#### Information supplied
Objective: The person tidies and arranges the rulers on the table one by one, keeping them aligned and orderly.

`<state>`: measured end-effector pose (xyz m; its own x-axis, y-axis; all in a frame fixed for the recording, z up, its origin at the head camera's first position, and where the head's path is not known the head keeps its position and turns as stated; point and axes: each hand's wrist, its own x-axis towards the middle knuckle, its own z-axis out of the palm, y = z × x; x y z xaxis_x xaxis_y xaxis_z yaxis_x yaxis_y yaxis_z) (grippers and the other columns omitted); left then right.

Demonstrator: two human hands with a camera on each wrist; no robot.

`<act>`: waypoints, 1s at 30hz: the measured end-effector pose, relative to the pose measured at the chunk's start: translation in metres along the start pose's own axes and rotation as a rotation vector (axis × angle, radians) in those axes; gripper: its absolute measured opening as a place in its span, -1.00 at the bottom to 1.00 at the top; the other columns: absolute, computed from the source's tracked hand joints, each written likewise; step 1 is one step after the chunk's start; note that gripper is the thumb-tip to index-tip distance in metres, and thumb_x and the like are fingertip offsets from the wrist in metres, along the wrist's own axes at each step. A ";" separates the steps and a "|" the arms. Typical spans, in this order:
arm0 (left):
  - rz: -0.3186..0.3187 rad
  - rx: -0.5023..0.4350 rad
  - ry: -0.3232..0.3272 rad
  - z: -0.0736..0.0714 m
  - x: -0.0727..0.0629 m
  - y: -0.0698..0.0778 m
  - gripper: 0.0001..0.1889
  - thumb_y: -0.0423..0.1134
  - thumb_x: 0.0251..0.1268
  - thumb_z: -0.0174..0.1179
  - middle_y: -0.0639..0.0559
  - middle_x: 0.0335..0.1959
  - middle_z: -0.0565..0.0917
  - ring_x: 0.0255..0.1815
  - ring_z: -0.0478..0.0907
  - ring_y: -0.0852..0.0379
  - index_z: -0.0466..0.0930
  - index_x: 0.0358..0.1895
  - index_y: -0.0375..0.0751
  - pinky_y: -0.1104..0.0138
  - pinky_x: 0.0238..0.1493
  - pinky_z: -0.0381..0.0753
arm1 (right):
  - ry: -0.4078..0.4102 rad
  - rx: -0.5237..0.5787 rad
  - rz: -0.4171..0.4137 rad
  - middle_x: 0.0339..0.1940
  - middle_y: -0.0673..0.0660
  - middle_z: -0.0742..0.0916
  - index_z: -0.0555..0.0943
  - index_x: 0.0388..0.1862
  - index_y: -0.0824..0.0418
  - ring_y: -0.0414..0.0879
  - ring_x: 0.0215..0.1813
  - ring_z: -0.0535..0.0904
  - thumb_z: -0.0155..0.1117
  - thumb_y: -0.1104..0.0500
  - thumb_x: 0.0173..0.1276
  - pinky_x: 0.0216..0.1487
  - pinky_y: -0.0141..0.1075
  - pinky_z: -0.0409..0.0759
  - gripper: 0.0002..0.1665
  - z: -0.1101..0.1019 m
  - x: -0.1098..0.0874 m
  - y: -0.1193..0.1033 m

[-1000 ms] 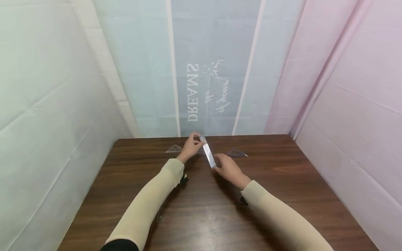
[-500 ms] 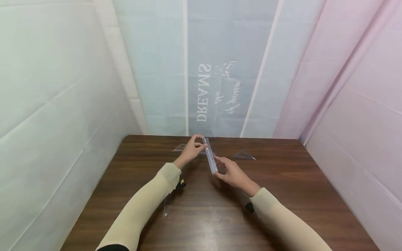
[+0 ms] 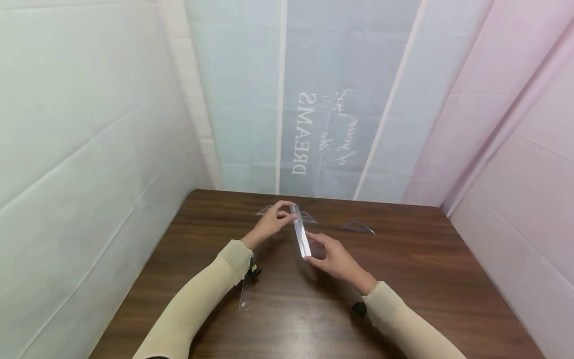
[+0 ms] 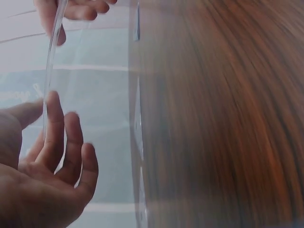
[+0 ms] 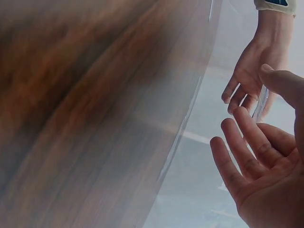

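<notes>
A clear ruler (image 3: 301,234) is held above the table, its long side running away from me. At its far end my left hand (image 3: 270,223) pinches it between thumb and fingers. The near end sits between the thumb and fingers of my right hand (image 3: 337,258). In the left wrist view the ruler (image 4: 51,57) shows as a thin edge, with the left thumb and index finger on it and the other fingers spread. Most of the ruler (image 5: 261,102) is hidden by fingers in the right wrist view.
Clear set squares lie along the back of the brown wooden table (image 3: 403,279): one right (image 3: 358,227), one behind the ruler (image 3: 308,217), and one partly hidden by the left hand (image 3: 262,211). A transparent strip (image 3: 243,301) lies beside the left forearm. Cloth walls surround the table.
Both hands have drawn the ruler a little nearer, and the glare on it has shifted. The middle set square shows more. The head view has turned slightly left.
</notes>
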<state>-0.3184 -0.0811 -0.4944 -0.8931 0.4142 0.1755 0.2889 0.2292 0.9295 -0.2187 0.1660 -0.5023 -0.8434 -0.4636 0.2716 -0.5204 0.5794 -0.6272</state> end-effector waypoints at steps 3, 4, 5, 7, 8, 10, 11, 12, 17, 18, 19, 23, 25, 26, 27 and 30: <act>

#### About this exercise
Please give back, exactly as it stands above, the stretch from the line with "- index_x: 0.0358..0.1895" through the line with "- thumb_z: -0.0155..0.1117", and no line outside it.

#### Result of this exercise
  - index_x: 0.0358..0.1895
  - index_y: -0.0375..0.0751
  - pinky_y: -0.1104..0.0138
  - pinky_x: 0.0238..0.1493
  - pinky_z: -0.0381..0.0753
arm1 (right):
  - ry: -0.4078..0.4102 rad
  - rx: -0.5237..0.5787 rad
  - rz: -0.4171..0.4137 rad
  - middle_x: 0.0339..0.1940
  - middle_y: -0.0673..0.0660
  - middle_z: -0.0742..0.0916
  - index_z: -0.0555..0.0943
  - index_x: 0.0388..0.1862
  - index_y: -0.0824..0.0418
  - ring_y: -0.0414..0.0879
  - ring_x: 0.0215..0.1813
  - ring_z: -0.0535..0.0904
  - thumb_z: -0.0155..0.1117

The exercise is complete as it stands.